Your task -
What are the lines of the listing below, word for word, from the first down to the one that contains "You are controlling"?

Information shown -
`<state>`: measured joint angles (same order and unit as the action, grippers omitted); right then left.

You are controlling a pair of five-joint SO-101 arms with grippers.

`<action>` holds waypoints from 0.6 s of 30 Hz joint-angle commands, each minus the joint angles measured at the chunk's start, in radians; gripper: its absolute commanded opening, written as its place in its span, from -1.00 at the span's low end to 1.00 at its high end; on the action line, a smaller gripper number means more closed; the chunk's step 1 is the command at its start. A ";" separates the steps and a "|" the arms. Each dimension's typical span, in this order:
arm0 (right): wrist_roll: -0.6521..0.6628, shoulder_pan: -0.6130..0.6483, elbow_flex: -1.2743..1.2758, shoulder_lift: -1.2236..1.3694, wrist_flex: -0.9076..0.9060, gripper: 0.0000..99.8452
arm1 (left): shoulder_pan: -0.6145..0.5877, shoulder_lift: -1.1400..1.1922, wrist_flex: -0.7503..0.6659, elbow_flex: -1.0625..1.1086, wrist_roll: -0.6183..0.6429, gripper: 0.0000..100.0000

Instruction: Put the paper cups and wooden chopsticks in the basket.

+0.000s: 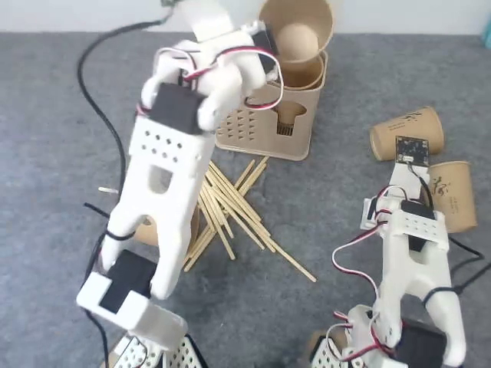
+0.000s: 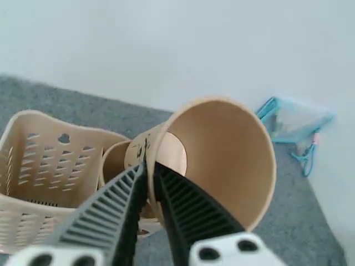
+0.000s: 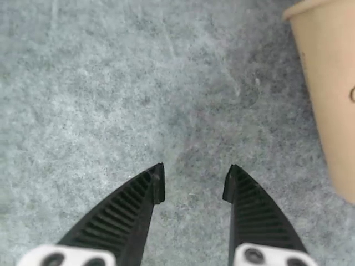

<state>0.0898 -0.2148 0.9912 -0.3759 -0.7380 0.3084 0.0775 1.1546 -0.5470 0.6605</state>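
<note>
My left gripper (image 2: 148, 166) is shut on the rim of a brown paper cup (image 2: 222, 155), holding it tilted above the beige slotted basket (image 1: 265, 126). A second paper cup (image 1: 305, 73) sits inside the basket. Wooden chopsticks (image 1: 230, 207) lie scattered on the grey carpet in front of the basket. Two more paper cups (image 1: 406, 132) (image 1: 453, 195) lie on their sides at the right. Another cup (image 1: 147, 230) peeks out from under the left arm. My right gripper (image 3: 194, 185) hangs open over bare carpet, beside a lying cup (image 3: 330, 94).
The basket (image 2: 50, 166) stands close to the white back wall. A light blue object (image 2: 294, 122) lies by the wall to the right of it. Black cables (image 1: 107, 130) run along the left arm. Both arm bases take up the near edge.
</note>
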 commanded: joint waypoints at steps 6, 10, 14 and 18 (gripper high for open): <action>0.012 0.012 -0.025 0.013 0.025 -0.63 | 0.003 -0.011 -0.147 0.179 0.002 -0.98; 0.012 0.012 -0.044 0.041 0.018 -0.63 | 0.002 -0.012 -0.147 0.199 0.002 -0.97; 0.012 0.012 -0.044 0.042 0.018 -0.63 | -0.018 -0.021 -0.130 0.193 0.000 -0.86; 0.012 0.012 -0.044 0.042 0.018 -0.63 | -0.049 -0.025 -0.003 0.105 0.002 -0.54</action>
<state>0.0898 -0.2163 0.9912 -0.3284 -0.7258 0.2931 0.0775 1.0441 -0.3445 0.6621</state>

Expected output -
`<state>`: measured joint angles (same order and unit as the action, grippers omitted); right then left.

You are controlling a pair of five-joint SO-101 arms with grippers.

Nothing else remains to be done for this exercise.